• **Aim of the exercise**: Reproduce verbatim the lines of the material below, starting at the line with "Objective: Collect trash" and ending at the line with "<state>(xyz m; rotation", both inclusive; skip the rest.

──────── The input

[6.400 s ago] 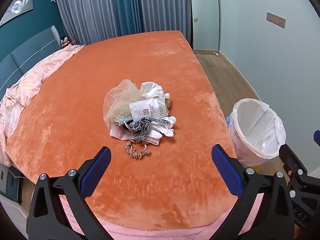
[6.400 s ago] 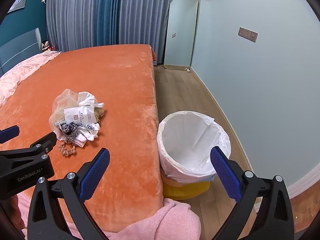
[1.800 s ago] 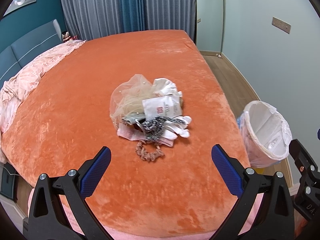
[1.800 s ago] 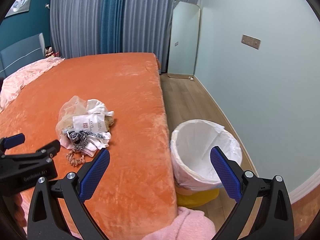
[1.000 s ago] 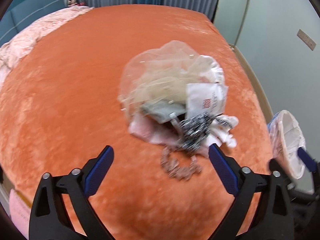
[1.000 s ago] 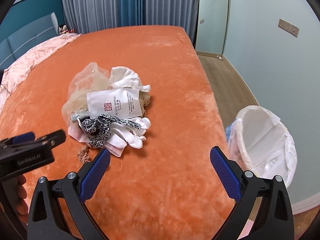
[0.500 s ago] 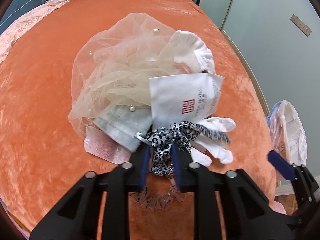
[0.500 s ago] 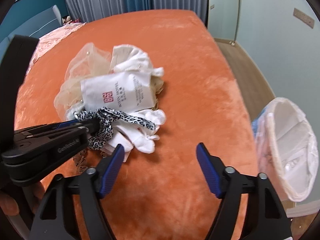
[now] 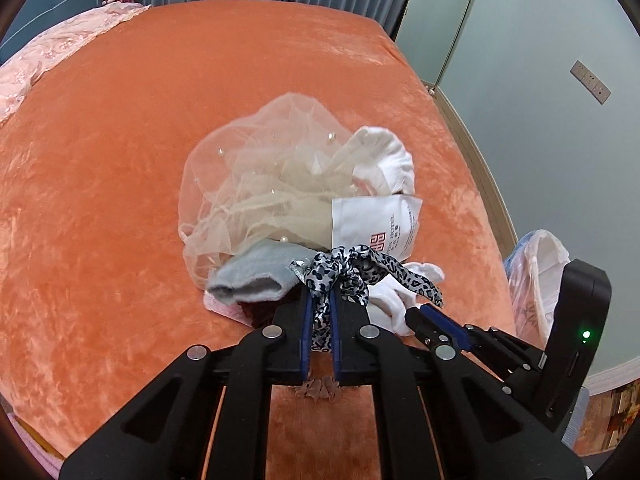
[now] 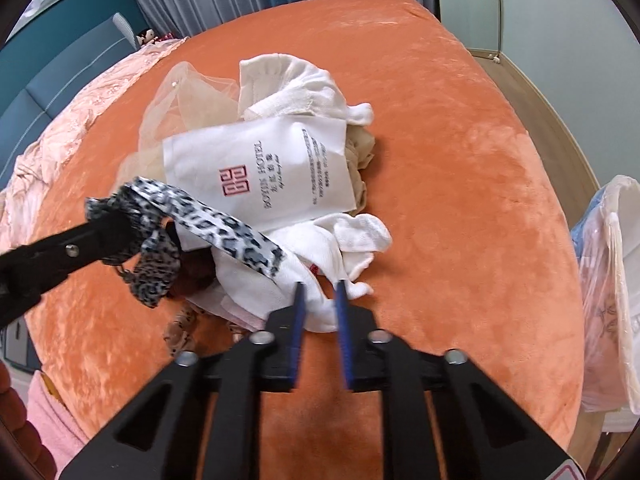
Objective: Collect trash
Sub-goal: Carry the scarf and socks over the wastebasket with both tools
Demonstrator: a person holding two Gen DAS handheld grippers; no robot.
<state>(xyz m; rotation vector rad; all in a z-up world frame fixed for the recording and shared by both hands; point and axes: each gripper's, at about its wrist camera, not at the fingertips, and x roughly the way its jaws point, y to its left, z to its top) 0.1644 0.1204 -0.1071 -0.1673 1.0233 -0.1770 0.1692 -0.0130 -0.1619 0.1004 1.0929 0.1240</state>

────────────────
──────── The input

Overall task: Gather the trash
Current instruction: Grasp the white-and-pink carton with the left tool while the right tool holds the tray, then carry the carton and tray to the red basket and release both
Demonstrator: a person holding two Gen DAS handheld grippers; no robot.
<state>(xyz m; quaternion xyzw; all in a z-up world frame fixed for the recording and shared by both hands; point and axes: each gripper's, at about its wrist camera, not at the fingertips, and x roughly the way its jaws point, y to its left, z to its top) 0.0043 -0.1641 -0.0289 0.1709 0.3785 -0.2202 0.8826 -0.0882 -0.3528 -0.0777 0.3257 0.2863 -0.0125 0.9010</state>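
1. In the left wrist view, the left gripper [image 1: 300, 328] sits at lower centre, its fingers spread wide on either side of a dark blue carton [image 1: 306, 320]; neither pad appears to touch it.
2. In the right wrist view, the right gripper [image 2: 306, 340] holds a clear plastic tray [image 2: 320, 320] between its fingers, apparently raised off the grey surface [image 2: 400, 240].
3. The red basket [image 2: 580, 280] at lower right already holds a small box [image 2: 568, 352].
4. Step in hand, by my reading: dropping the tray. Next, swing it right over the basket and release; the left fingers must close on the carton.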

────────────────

• **Output for this exercise**:
Objective: Collect trash
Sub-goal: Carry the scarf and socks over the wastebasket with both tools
Demonstrator: a person holding two Gen DAS handheld grippers; no robot.
<state>(xyz m; rotation vector rad; all in a z-up world frame fixed for the recording and shared by both hands; point and axes: each gripper's, at about its wrist camera, not at the fingertips, and x roughly the way its jaws point, y to its left, z to its top) 0.1644 0.1204 -0.1071 -0.1673 1.0233 -0.1770 0.1692 -0.0130 -0.1619 0.1004 1.0929 0.1240</state>

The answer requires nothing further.